El aporte de la ciencia a la composición de las decisiones públicas se lleva a cabo de forma estándar, como dijimos, en el seno de instituciones especializadas conocidas como think tanks, término para el que todavía carecemos en castellano de una traducción más adecuada que aquella de «pensaduría» del ex sacerdote austriaco Iván Ilich. Y a pesar de que una pensaduría es un buen negocio, no siempre se dispone de los recursos para establecer uno equivalente a la Corporación RAND, que aloja en las afueras de Los Angeles a varios centenares de doctores y de discípulos dedicados al arte de obtener políticas racionales.

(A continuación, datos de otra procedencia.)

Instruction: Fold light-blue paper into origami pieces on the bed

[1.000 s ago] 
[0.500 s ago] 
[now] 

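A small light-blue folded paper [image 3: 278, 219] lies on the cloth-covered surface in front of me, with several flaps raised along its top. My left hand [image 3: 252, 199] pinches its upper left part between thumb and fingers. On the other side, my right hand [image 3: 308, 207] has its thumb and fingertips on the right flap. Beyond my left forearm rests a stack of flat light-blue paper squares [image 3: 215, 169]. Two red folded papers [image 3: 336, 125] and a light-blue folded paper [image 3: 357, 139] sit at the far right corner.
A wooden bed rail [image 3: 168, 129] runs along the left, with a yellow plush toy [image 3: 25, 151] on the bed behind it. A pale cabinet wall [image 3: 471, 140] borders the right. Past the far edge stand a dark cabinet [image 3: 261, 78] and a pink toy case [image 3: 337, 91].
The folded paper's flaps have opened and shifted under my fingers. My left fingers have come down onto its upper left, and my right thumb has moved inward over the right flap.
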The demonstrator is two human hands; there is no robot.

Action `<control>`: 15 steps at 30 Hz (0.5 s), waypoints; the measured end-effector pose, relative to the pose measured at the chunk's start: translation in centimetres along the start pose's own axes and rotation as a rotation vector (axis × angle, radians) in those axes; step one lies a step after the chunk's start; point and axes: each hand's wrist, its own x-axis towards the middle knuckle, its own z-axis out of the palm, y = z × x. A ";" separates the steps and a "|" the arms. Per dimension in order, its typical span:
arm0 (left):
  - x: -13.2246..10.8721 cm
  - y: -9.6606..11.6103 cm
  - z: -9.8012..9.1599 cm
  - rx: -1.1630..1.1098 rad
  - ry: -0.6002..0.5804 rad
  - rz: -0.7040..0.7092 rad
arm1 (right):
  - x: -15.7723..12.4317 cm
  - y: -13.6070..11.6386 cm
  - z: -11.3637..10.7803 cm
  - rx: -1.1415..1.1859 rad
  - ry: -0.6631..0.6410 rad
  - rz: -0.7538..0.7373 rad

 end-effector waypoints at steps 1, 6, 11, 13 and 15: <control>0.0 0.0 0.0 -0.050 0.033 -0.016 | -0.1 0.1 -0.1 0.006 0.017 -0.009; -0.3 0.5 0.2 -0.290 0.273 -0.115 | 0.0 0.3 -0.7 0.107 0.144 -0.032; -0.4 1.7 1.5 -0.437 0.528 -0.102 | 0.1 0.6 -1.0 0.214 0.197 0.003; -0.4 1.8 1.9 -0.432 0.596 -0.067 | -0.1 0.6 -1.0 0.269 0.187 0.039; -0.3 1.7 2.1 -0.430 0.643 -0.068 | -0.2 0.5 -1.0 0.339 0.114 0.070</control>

Pero he aquí que la novísima presencia de las redes informáticas, de la maravilla civilizatoria de la Internet permite ahora la instalación de verdaderos think tanks virtuales, los que al menos no consumen edificaciones, salones, aulas para la conferencia que ahora puede hacerse electrónicamente distribuida a distancia. En efecto, no se requiere otra cosa que enfocar las capacidades interactivas de la Red para dedicarlas en parte a la opinión científica sobre los problemas sociales y la creación metódica de tratamientos a los mismos. La tecnología de aplicaciones computarizadas está ya allí: la posibilidad de la publicación, la conferencia y el correo electrónicos. Con estos instrumentos un buen webmaster o maestro de red puede conducir una pertinente construcción científica de conjunto orientada a la búsqueda de soluciones a muchos problemas públicos. La instantaneidad y amplitud de la Red y sus redes inaugura la posibilidad de una crucial contribución de la ciencia a la política.

Como decía Gastón Berger, debemos procurar la cooperación de aquellos que conocen lo conveniente con aquellos que determinan lo que es posible.